He didn't hiccup anymore, or laugh. By being very careful, he just grinned, instead. He arose to his feet, slowly.

"What am I doing here--wasting time?" he seemed to ask the woods.

Without picking up his camping gear at all, he headed for the road, thumbed a ride to Jarviston, where he arrived before eight o'clock. Somebody had started ringing the city hall bell. Celebration?

Hendricks' was the most logical place for Nelsen to go, but he passed it by, following a hunch to his old street. She had almost said that she might come home, too. He touched the buzzer.

Not looking too completely dishevelled himself, he stood there, as a girl--briskly early in dress and impulse, so as not to waste the bright morning--opened the door.

"Yeah, Nance--me," he croaked apologetically. "Ramos has reached Pluto!"

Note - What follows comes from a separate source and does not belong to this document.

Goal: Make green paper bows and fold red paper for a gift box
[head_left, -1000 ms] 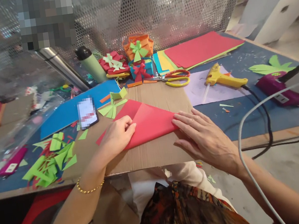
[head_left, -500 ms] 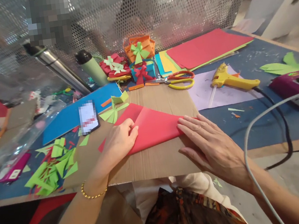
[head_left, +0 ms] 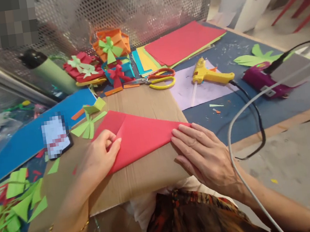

"I know, Frankie!" she burst out.

But his words rushed on. "I've been goofing off--by Hickman's Lake. Over now. Emotional indigestion, I guess--from living too big, before I could take it. I figured you might be here. If you weren't, I'd come... Because I know where I belong. Nance--I hope you're not angry. Maybe we're pulling together, at last?"

"Angry--when I was the first fumbler? How could that be, Frank? Oh, I knew where you were--folks found out. I told them to leave you alone, because I understood some of what you were digging through. Because it was a little the same--for me... So, you see, I didn't just tag after you." She laughed a little. "That wouldn't be proud, would it? Even though Joe and Two-and-Two said I had to go bring you back..."

His arms went tight around her, right there on the old porch. "Nance--love you," he whispered. "And we've got to be tough. Everybody's got to be tough--to match what we've come to. Even little kids. But it was always like that--on any kind of frontier, wasn't it? A few will get killed, but more will live--many more..."

Like that, Frank Nelsen shook the last of the cobwebs out of his brain--and got back to his greater destiny.

"I'll buy all of that philosophy," Nance chuckled gently. "But you still look as though you needed some breakfast, Frank."

He grinned. "Later. Let's go to see Paul, first. A big day for him--because of Ramos. Paul is getting feeble, I suppose?" Nelsen's face had sobered.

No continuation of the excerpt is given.